Они обнимались посреди тесного коридора.
– Что ты выдумала?..
– Я еще сто лет назад решила, что никому не позволю… Что больше никто и никогда не посмеет меня отвергнуть.
– Ну да.
– А ты совсем не обращал на меня внимания. То есть обращал, но не в этом смысле.
– Ну да.
– И я даже не знаю, кто ты!.. Конечно, ты очень мне помогаешь, и спасибо тебе за это, но я давно разучилась доверять людям, особенно мужчинам.
– Ну да.
– И еще у меня шов от аппендицита! – выпалила она в отчаянии. – Очень страшный. Я только в закрытом купальнике хожу, всегда! Операцию сделали давно и очень неудачно! И в фитнес-центр я никогда не успеваю, и вообще я никакая не фотомодель, понимаешь?
Он решил, что хватит с него этой галиматьи.
Он взял ее за щеки – она моментально и воровато отвела от него глаза, но он уже все понял и больше ничего не боялся.
Все правильно. Все так и должно быть. Она родилась только для него, именно для него, он же сразу это знал! И не ошибся.
Он целовал ее глубоко и долго, так, что уж и дышать было почти нельзя, и нечем, и незачем. Поначалу ему очень хотелось, чтобы она поняла, как сильно ему нужна, и еще, что она родилась для него и все такое, а потом он об этом позабыл.
Он обо всем позабыл.
Он тысячу лет не спал ни с кем, кто был бы ему так нужен и важен. Он никогда не спал ни с кем, кто был бы ему так необходим.
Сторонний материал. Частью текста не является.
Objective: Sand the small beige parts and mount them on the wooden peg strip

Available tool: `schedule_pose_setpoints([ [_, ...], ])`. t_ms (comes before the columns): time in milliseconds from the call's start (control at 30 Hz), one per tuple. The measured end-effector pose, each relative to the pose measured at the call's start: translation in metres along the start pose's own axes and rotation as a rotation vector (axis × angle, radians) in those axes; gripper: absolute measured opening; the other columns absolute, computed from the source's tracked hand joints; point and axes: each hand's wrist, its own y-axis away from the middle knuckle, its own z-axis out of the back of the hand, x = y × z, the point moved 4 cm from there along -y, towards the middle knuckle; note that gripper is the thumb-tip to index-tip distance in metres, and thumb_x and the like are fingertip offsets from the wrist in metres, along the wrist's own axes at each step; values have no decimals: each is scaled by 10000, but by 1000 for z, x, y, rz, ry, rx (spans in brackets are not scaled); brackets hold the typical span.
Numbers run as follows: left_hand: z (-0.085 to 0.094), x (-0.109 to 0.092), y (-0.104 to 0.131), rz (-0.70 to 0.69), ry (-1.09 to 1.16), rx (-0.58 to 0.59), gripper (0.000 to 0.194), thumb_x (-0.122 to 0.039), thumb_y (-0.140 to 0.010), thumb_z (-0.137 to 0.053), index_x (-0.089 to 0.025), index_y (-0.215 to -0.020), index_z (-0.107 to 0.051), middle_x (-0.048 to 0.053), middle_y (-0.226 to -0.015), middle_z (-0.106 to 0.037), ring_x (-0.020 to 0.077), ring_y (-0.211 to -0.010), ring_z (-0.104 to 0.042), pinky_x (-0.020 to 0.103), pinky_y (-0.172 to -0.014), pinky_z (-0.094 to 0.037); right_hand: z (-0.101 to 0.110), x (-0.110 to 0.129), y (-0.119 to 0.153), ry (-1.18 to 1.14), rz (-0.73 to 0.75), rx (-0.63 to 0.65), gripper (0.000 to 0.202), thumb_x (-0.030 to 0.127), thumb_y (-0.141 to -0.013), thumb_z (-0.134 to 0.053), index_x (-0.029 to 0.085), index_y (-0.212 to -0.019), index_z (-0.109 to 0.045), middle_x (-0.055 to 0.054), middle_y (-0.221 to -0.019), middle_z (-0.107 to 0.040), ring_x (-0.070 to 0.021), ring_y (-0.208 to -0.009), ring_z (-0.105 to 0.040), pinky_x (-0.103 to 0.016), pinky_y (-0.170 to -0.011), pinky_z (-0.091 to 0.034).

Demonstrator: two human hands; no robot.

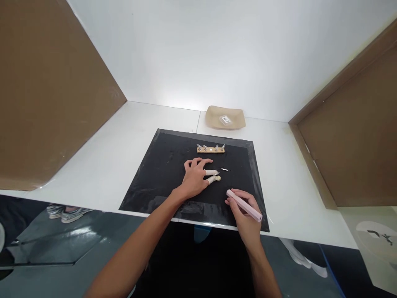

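My left hand (195, 178) rests on the black mat (161, 165), with white covers on its thumb and index finger. Pinched between those two fingertips is a small cream-coloured piece (218, 178), too small to name. In my right hand (246, 211) is a pale pink pen-shaped tool (244, 205), its front end pointing up and left toward the left hand. A short thin silvery bit (225, 169) lies on the mat just beyond the left fingertips. Farther back sits a narrow wooden strip (211, 150) with screws and clear upright bits along it.
A tan cardboard tray (225, 118) holding a small labelled packet (226, 120) stands at the back of the white table (285, 174). Brown panels rise on the left (56, 91) and right (356, 111). Another person's shoes (68, 213) show below at left.
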Motion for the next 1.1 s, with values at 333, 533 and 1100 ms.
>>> schedule_pose_setpoints([
  [333,0,4,-4,-62,60,-15,147,-218,-916,-735,-289,-1012,-819,62,-1409,-654,330,-1281,-494,559,-1020,-316,1,11,3,5,-124,-57,308,395,-846,-827,200,-1072,-750,-104,-1165,-764,-220,-921,-785,-337,-854,-673],
  [533,3,2,-9,-141,213,28,151,-155,-905,-737,-264,-993,-793,48,-1252,-719,266,-1164,-576,492,-977,-311,-5,41,-12,123,128,33,81,238,-895,-766,244,-976,-764,-60,-1137,-739,-192,-929,-769,-340,-883,-667],
  [1100,12,-8,-6,-118,923,131,120,-242,-873,-792,-194,-973,-745,49,-991,-750,141,-806,-695,287,-733,-595,-8,87,-12,456,221,-66,400,475,-999,-651,167,-747,-699,-3,-765,-758,-95,-648,-729,-188,-588,-626],
])
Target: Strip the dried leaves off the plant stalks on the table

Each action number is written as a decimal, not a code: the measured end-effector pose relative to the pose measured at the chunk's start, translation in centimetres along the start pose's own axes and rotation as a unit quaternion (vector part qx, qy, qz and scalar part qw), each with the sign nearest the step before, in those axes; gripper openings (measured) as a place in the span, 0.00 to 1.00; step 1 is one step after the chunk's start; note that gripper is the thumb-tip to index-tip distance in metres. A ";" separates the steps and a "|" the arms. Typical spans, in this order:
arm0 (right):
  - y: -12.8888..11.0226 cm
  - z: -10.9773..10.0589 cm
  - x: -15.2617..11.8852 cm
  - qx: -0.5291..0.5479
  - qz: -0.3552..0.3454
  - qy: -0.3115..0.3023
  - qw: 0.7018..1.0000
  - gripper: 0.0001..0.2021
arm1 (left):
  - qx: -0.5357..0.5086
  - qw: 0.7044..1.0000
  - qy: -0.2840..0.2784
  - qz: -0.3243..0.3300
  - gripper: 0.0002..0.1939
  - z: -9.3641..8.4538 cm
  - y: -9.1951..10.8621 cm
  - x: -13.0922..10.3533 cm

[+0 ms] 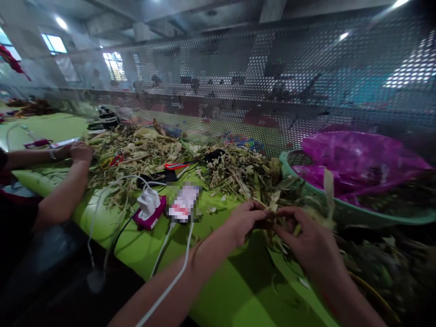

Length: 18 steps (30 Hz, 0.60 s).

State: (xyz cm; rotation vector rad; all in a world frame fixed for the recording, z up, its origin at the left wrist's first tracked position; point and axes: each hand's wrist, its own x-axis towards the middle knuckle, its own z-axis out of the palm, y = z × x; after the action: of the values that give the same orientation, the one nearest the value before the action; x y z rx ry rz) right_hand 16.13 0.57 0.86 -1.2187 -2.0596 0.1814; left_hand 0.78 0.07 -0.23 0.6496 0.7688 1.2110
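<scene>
My left hand [250, 220] and my right hand [308, 234] meet over the front of the green table [221, 272]. Between their fingertips is a piece of dried plant [273, 203], with pale strips of leaf sticking up and hanging down. Left thumb and fingers are pinched together at one end. The right thumb and fingers close on the other side, partly hiding what they grip. Just behind my hands lies a heap of dry stalks and leaves [235, 179]. A white cable [185, 261] runs across my left forearm.
Left of my arm lie a phone [184, 204] and a magenta power block [151, 218] with white plugs. Beyond are a red cutter [175, 166] and scissors [112, 162]. A green basin [347, 209] holds a purple bag [368, 159]. A co-worker's hand [81, 153] is at left.
</scene>
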 end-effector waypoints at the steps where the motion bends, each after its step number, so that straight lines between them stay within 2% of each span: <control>1: 0.0 0.0 0.0 -0.005 -0.002 0.003 1.000 0.11 | 0.003 1.000 -0.005 0.002 0.05 0.0 0.0 -0.1; 8: -0.4 -0.2 -0.3 -0.010 0.039 -0.005 0.999 0.12 | 0.034 0.999 -0.012 0.001 0.05 -0.1 0.3 -0.6; 11: -0.6 -0.5 -0.2 0.012 0.049 0.001 0.999 0.10 | 0.070 0.997 -0.027 0.024 0.04 -0.3 0.1 -0.5; 16: -0.6 -0.6 0.0 0.000 0.022 0.009 1.000 0.11 | 0.149 0.985 -0.019 0.084 0.03 -0.9 -0.6 0.4; 18: -0.5 -0.5 0.1 -0.009 0.004 0.010 1.000 0.11 | 0.153 0.985 -0.008 0.077 0.04 -1.1 -0.6 0.8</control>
State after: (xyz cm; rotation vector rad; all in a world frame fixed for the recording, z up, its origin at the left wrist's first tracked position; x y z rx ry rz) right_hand 16.08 0.26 1.47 -1.2353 -2.0439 0.1553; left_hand 0.41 0.70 -1.48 0.9854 0.9144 1.2361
Отрава входила в него с каждым вздохом, заполняла пустоту, смешивалась с кровью. Безумие пройдет, а кровь останется такой, с измененным составом, и именно с этой кровью придется жить. Если удастся выжить. Если получится.
Он гладил ее ухо, нежное, загоревшееся от ласки, и ее горло с трогательным синяком, и спину между лопатками, и щеку, и грудь, которая тыкалась ему в ладонь, и ему было жарко и страшно, что он не дотянет до конца. Не дотерпит. Сгорит.
Она переступила ногами в мягких белых унтах так, чтобы быть к нему еще ближе, и не слишком уверенно потянула с него свитер, и ее неуверенность смешила, раздражала и ужасала его.
Неужели она не видит, что может делать с ним все, что угодно, и даже немного больше? Она разрушила все, что он с таким смиренным терпением создавал для себя целый год, и не заметила этого! Она отравила его кровь, она запалила этот пожар и еще смеет трогать его с такой робкой неуверенностью, что он чувствует себя варваром и совратителем малолетних!
Он содрал с себя свитер, швырнул его куда-то в сторону, потом содрал водолазку с нее и тоже бросил. Лиза съежилась и как-то попятилась в тень, но он остановил ее, и снова прижался к ней, и не отпускал, и целовал, и тискал, и трудно дышал, и дрожал, как в ознобе, хотя жара была невыносимая.
Потом что-то изменилось. Он моментально понял, как если бы она сказала это вслух.
Она перестала отступать, на миг замерла и бросилась в наступление.
Победа. Беда.
Он затолкал ее в ближайшую комнату, залитую лунным светом, где был только старый холодный кожаный диван с деревянными перильцами, но им было наплевать на диван.
Лиза стащила его джинсы, потом свои и прижалась, и заскулила, и стала быстро и жадно целовать его куда придется, и он не сразу понял, что она не открывает глаз.